● **YOUR GOAL**:
Every line below that holds the string "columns" should be copied out.
Start of Block
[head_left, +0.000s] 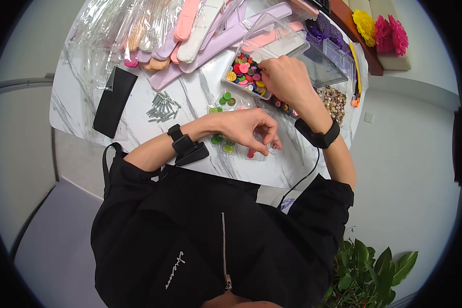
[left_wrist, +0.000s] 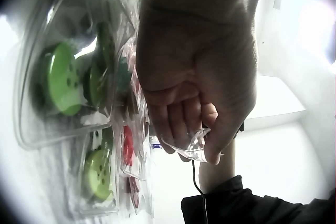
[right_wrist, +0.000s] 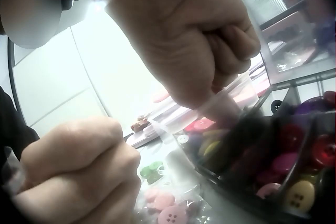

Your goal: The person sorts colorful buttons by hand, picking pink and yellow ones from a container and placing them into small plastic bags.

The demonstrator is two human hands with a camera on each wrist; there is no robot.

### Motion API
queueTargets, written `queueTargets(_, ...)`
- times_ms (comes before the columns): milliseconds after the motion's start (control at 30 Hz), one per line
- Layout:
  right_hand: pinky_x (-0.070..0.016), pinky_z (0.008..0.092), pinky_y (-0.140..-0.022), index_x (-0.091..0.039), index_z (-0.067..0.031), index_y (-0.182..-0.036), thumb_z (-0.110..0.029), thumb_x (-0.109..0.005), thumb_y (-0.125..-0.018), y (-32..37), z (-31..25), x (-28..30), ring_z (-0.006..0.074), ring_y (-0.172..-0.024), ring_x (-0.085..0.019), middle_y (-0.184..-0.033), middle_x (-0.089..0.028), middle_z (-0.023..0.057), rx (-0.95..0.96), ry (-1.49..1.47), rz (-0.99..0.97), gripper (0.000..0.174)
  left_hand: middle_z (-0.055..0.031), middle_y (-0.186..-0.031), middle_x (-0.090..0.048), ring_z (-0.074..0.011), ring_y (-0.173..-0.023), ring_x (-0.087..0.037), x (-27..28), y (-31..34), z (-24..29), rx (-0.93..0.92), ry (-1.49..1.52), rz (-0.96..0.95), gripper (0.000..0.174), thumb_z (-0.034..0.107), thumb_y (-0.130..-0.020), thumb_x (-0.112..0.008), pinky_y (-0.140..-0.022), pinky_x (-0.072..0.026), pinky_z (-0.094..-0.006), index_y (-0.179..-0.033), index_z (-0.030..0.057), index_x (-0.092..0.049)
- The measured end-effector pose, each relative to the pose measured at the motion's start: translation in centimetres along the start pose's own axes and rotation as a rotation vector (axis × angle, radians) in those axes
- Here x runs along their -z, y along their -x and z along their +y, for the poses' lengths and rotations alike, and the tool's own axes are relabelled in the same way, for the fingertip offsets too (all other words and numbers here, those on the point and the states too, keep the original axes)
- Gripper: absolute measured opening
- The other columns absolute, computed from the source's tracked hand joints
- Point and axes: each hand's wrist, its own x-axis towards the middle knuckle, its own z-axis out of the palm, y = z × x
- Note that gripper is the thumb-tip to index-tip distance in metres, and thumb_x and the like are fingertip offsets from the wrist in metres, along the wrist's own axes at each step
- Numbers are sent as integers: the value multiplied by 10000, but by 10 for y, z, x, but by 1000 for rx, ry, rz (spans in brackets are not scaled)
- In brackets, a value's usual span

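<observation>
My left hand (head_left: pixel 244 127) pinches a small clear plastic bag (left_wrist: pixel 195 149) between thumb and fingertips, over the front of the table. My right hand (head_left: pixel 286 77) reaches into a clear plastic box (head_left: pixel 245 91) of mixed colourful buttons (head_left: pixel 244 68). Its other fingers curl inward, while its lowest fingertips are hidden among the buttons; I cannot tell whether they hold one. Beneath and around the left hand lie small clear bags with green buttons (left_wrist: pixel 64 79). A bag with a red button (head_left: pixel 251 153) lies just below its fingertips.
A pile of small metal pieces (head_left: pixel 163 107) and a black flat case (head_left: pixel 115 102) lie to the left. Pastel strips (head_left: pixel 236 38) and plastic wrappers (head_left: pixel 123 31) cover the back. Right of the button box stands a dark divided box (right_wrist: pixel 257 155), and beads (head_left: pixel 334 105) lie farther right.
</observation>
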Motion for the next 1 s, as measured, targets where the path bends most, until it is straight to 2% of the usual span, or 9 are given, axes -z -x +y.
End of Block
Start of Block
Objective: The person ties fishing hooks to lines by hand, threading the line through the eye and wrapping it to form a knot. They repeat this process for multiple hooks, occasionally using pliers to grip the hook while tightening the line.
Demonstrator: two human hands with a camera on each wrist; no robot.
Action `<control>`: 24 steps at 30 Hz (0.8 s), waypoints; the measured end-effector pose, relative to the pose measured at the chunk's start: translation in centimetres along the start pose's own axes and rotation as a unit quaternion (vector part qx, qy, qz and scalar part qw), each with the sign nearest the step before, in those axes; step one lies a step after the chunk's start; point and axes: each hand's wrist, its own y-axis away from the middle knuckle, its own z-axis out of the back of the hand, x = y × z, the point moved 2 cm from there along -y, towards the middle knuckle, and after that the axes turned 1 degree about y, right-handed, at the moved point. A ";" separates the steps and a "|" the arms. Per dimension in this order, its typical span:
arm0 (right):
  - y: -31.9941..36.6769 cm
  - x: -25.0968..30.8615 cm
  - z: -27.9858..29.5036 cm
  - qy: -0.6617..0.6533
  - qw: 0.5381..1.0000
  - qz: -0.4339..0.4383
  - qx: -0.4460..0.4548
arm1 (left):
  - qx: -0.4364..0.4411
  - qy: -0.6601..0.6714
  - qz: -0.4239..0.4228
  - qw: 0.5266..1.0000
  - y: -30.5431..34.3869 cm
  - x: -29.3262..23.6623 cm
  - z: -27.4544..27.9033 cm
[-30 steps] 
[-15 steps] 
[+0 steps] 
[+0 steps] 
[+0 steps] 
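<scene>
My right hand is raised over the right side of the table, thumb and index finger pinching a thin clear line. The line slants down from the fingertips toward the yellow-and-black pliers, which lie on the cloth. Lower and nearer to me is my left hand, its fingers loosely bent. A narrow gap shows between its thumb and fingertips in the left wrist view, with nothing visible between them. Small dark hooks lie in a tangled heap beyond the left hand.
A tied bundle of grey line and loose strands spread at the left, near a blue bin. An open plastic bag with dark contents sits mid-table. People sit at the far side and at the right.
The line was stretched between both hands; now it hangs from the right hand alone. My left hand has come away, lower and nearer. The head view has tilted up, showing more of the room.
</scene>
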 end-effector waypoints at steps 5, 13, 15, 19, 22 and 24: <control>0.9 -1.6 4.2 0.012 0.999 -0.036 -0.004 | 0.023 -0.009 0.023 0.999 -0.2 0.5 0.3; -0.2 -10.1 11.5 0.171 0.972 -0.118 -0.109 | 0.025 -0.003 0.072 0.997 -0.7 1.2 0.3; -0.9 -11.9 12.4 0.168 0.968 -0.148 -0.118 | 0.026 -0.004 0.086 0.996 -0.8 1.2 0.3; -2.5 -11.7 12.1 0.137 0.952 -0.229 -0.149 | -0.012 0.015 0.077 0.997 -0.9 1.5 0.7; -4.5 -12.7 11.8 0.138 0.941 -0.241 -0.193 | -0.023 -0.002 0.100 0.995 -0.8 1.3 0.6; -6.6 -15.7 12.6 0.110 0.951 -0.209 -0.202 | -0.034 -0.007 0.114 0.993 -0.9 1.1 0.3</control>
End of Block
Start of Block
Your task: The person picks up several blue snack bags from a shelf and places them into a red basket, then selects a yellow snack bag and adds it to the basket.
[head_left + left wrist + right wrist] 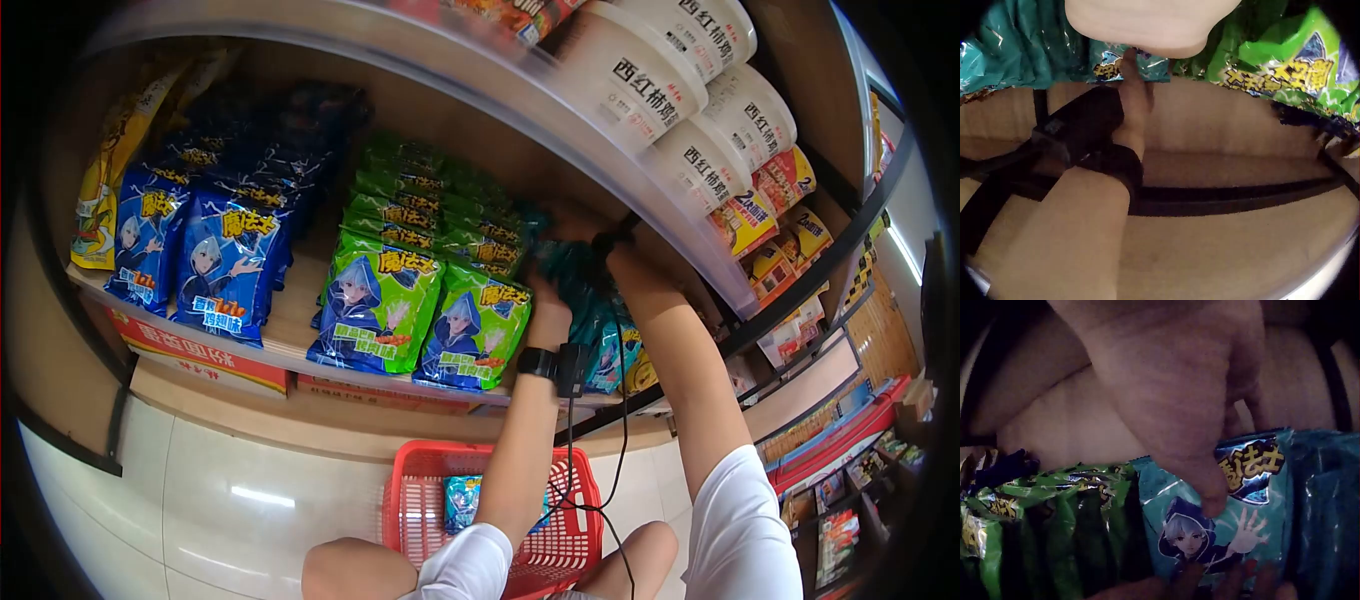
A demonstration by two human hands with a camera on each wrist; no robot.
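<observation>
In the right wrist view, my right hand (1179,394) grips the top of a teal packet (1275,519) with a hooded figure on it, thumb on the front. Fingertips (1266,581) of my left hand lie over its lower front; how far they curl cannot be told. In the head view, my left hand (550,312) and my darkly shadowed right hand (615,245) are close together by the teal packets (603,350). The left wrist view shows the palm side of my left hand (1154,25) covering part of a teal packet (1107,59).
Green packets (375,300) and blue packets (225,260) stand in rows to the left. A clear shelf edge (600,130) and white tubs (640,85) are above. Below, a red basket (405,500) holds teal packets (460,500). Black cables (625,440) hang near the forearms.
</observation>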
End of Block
● **EXERCISE OUTPUT**:
- times_ms (comes before the columns): milliseconds after the motion's start (control at 30 Hz), one per line
- The other columns absolute, computed from the source's tracked hand joints

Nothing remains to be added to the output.